Photo: Universal Pictures «Fabriqué en Amérique», c’est d’abord et avant tout le tour de piste de Tom Cruise, ce qui n’étonnera personne.

Entre 1978 et 1985, la liste des employeurs du pilote d’avion Barry Seal est impressionnante : la TWA, la CIA, la Maison-Blanche… et le cartel de Medellín. L’expression « Faire de l’argent comme de l’eau » prend d’ailleurs tout son sens devant la vie de celui qui n’aurait jamais cru que le petit trafic de cigares cubains (en transitant par Vancouver ou Montréal…) puisse le conduire aussi haut, aussi loin, et, en peu de temps, aussi bas.

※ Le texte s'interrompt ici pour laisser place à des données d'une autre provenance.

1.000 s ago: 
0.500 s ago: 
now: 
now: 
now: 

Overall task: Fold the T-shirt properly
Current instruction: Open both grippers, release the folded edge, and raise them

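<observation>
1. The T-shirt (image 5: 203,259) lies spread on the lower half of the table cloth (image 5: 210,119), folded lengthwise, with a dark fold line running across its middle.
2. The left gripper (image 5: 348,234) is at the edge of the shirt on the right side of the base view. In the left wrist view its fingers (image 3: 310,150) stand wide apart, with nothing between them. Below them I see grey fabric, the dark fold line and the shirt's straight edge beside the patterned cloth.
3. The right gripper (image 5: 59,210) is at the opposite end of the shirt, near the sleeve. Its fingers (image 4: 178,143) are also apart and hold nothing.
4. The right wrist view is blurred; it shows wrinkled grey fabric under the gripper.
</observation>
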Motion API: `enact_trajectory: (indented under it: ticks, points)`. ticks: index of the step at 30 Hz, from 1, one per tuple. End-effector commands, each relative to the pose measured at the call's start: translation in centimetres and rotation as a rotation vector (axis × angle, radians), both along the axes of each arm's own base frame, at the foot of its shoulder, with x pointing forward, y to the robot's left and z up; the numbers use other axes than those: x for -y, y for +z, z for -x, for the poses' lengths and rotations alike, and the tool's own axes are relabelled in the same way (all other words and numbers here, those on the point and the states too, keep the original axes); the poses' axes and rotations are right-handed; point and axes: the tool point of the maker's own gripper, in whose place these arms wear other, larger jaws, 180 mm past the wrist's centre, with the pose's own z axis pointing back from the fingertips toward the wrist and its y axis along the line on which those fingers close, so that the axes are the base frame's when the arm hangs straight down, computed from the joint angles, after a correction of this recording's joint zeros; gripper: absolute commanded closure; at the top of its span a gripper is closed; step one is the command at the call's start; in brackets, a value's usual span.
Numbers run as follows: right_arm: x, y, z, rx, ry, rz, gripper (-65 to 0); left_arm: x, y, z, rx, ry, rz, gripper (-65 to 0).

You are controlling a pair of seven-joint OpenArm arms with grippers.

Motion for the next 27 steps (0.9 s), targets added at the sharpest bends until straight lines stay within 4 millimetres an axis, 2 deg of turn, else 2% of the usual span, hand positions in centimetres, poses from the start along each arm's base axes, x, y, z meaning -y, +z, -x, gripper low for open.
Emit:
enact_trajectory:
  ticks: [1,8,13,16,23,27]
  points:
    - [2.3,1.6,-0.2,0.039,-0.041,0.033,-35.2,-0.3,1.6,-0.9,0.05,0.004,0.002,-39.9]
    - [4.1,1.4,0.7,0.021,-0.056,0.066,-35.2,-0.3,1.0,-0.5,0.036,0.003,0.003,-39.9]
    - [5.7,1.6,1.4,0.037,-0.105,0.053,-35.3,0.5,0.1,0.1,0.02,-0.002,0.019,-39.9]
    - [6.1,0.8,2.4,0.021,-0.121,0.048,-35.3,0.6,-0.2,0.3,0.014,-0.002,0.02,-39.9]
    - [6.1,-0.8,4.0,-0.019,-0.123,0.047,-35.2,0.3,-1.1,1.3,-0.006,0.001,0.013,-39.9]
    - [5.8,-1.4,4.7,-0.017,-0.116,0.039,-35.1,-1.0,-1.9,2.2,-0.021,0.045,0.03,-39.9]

Moins connu que le célèbre narcotrafiquant Pablo Escobar ou le lieutenant-colonel Oliver North, Barry Seal représente tout de même une figure importante du gigantesque scandale qui a éclaboussé la présidence de Ronald Reagan. Obsédées de voir l’Amérique latine tomber dans les grosses pattes de l’Union soviétique, les autorités américaines n’ont pas lésiné sur les moyens (douteux) pour alimenter en armes les Contras du Nicaragua afin de déstabiliser les forces sandinistes. En parallèle florissait un gigantesque trafic de drogues, dont Barry Seal était l’un des maillons du côté américain.

Doug Liman, cinéaste polyvalent à qui l’on doit la genèse cinématographique de Jason Bourne, renoue avec Tom Cruise après Edge of Tomorrow, mais dans une tonalité moins spectaculaire. Fabriqué en Amérique n’a tout de même rien de l’exercice de style dépouillé qu’était The Wall, un huis clos militaire sous un soleil de plomb, et beaucoup de balles autour. Cruise est ici en plein contrôle, trop heureux de montrer ses talents de pilote, ses dents d’une blancheur immaculée, et une dextérité physique quelque peu ostentatoire. Rien à voir avec le véritable Barry Seal, loin de cette image d’Épinal, et tout pour servir l’aura d’une star qui s’amuse à revisiter les excès d’une époque.

Tout débute par un sentiment d’ennui, celui d’un pilote de ligne provoquant des secousses dans son avion pour se sentir vivant. Lorsqu’un agent de la CIA, Monty Schafer (efficace mais effacé Domhnall Gleeson), l’invite plutôt à survoler des pays latino-américains pour photographier les camps des groupes rebelles, Seal voit là une occasion en or. À sa conjointe Lucy (Sarah Wright, la splendeur de service), il lui éparpille les détails secrets, et périlleux, surtout lorsqu’il est pris dans les filets d’un puissant cartel de drogues qui le voit comme la mule parfaite pour inonder de poudre un pays encore dans l’esprit débridé des années 1970.

Fabriqué en Amérique se colle à cette atmosphère, jouant beaucoup avec l’instantanéité — et la laideur — de l’image magnétoscopique, outil de confession du héros déchu. Doug Liman force toutefois moins la dose au rayon du clinquant décoratif, vestimentaire et musical. Pour tout dire, c’est d’abord et avant tout le tour de piste de Tom Cruise, ce qui n’étonnera personne. Les nostalgiques de Top Gun, si une telle chose est possible, découvriront que le pilote dans l’avion de ce film a quelque peu vieilli, mais qu’il reproduit à la perfection les mêmes postures. On pourra même dire, sans se tromper, qu’il est un peu lui-même sur le pilote automatique.

Fabriqué en Amérique (V.F. de American Made)

★★★

États-Unis, 2017, 114 minutes. Thriller de Doug Liman. Avec Tom Cruise, Caleb Landry Jones, Sarah Wright, Domhnall Gleeson.